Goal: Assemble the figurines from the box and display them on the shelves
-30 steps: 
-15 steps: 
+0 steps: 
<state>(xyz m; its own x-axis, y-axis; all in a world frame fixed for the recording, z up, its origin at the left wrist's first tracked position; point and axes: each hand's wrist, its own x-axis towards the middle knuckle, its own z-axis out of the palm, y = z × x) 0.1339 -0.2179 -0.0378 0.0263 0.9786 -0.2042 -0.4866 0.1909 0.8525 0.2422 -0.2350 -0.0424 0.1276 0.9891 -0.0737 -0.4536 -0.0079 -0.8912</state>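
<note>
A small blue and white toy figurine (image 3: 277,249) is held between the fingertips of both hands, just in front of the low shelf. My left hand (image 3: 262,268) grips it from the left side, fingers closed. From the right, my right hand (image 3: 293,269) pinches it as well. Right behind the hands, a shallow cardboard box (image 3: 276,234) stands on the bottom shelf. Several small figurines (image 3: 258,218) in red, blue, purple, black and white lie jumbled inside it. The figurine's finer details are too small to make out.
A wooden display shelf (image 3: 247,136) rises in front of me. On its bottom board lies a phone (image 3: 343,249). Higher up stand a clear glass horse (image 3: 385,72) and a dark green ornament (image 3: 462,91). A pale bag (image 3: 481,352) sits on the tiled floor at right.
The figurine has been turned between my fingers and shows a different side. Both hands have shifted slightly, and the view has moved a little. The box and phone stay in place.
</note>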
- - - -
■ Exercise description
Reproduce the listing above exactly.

■ Problem solution
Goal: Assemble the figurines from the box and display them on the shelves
-30 steps: 
-15 steps: 
+0 steps: 
<state>(xyz m; its own x-axis, y-axis; all in a world frame fixed for the recording, z up, its origin at the left wrist's first tracked position; point and axes: each hand's wrist, its own x-axis towards the middle knuckle, its own z-axis out of the palm, y = z × x) 0.1339 -0.2179 -0.0378 0.0263 0.9786 -0.2042 -0.4866 0.1909 0.8525 0.2422 -0.2350 -0.0424 0.1276 0.9891 -0.0737 -0.4536 -0.0079 -0.8912</state>
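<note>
A small blue and white toy figurine (image 3: 277,249) is held between the fingertips of both hands, just in front of the low shelf. My left hand (image 3: 262,268) grips it from the left side, fingers closed. From the right, my right hand (image 3: 293,269) pinches it as well. Right behind the hands, a shallow cardboard box (image 3: 276,234) stands on the bottom shelf. Several small figurines (image 3: 258,218) in red, blue, purple, black and white lie jumbled inside it. The figurine's finer details are too small to make out.
A wooden display shelf (image 3: 247,136) rises in front of me. On its bottom board lies a phone (image 3: 343,249). Higher up stand a clear glass horse (image 3: 385,72) and a dark green ornament (image 3: 462,91). A pale bag (image 3: 481,352) sits on the tiled floor at right.
The figurine has been turned between my fingers and shows a different side. Both hands have shifted slightly, and the view has moved a little. The box and phone stay in place.
</note>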

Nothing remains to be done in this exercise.